What the exercise asks:
Return the data below unaltered, but strip out the pictures.

Input data:
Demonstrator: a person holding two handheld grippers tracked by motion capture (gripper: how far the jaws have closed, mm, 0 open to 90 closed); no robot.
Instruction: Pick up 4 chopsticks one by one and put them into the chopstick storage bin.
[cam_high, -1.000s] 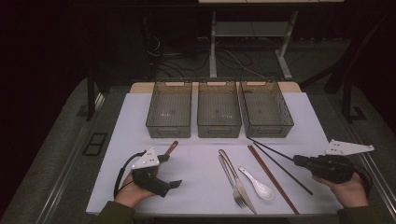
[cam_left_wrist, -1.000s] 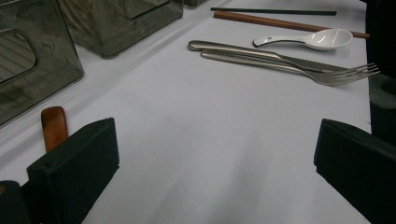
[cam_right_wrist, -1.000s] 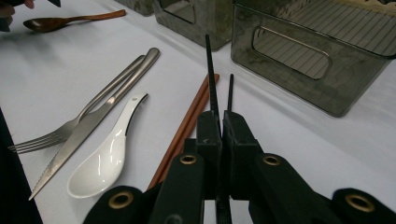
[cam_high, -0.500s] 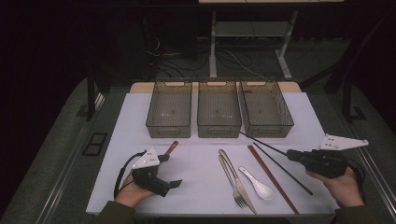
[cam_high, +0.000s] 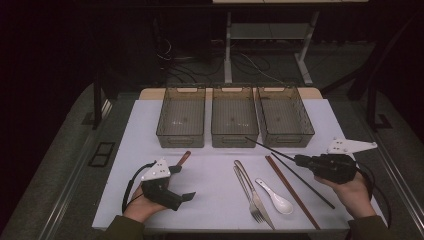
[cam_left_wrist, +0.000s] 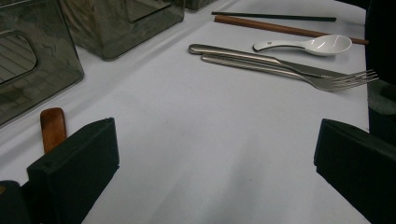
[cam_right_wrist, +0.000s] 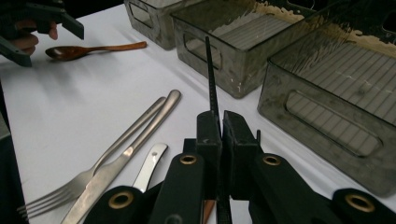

Solution to the problem:
Demonstrator: a person holding two handheld grippers tracked by motion capture (gripper: how far the jaws have closed, mm, 0 open to 90 closed); no robot.
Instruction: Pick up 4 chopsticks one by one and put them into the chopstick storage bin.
[cam_high, -1.000s] 
[cam_left_wrist, -1.000s] 
[cam_right_wrist, -1.000s] 
[cam_high, -0.500s] 
[cam_high, +0.000s] 
[cam_left_wrist, +0.000s] 
[cam_right_wrist, +0.000s] 

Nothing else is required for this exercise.